- Born: 1993
- Nationality: New Zealander
- Area(s): Cartoonist, Actor

= Sally Bollinger =

New Zealand actor, writer and cartoonist

Sally Bollinger is an actor, writer and cartoonist born in 1993 in New Zealand. She often works collaboratively with her sister Elsie on works relating to William Shakespeare and will contribute the comic component of joint comic/video projects.

== Creative work ==

=== YouTube ===
Along with Minnie Grace, Claris Jacobs and sister Elsie Bollinger, wrote, directed and produced a YouTube adaptation of the Shakespeare play Much Ado About Nothing, entitled Nothing Much To Do.
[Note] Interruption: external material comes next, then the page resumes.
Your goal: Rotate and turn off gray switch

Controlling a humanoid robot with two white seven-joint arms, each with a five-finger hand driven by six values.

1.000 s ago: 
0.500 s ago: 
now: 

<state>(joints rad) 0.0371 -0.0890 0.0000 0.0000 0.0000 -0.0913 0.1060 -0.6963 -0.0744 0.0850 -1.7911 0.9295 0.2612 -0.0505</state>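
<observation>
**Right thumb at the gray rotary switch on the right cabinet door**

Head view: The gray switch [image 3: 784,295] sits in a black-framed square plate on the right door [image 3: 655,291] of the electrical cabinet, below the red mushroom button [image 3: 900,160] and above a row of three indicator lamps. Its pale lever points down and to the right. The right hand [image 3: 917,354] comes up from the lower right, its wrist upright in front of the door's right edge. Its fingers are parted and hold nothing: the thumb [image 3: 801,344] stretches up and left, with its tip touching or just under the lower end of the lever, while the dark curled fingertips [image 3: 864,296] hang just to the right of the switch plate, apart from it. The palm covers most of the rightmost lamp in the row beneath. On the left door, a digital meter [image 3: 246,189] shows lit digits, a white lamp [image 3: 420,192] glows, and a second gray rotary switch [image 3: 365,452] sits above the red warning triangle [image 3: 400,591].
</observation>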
Sally and Elsie grew up with Shakespeare stories and were also inspired by The Lizzie Bennet Diaries. They raised $23,000 for the project on a Kickstarter campaign.

=== Comics ===
Sally contributed to the comic components of an adaptation of Hamlet by The Candle Wasters, titled Tragicomic. The comics drawn by Sally are intended to represent those drawn by the protagonist Hannah Moore during the course of the series. This adaptation gender swapped the characters to make women more central, and also had more of a focus on mental health.

== Bibliography ==

- Three Words: An Anthology of Aotearoa/NZ Women's Comics (2016). Contributor.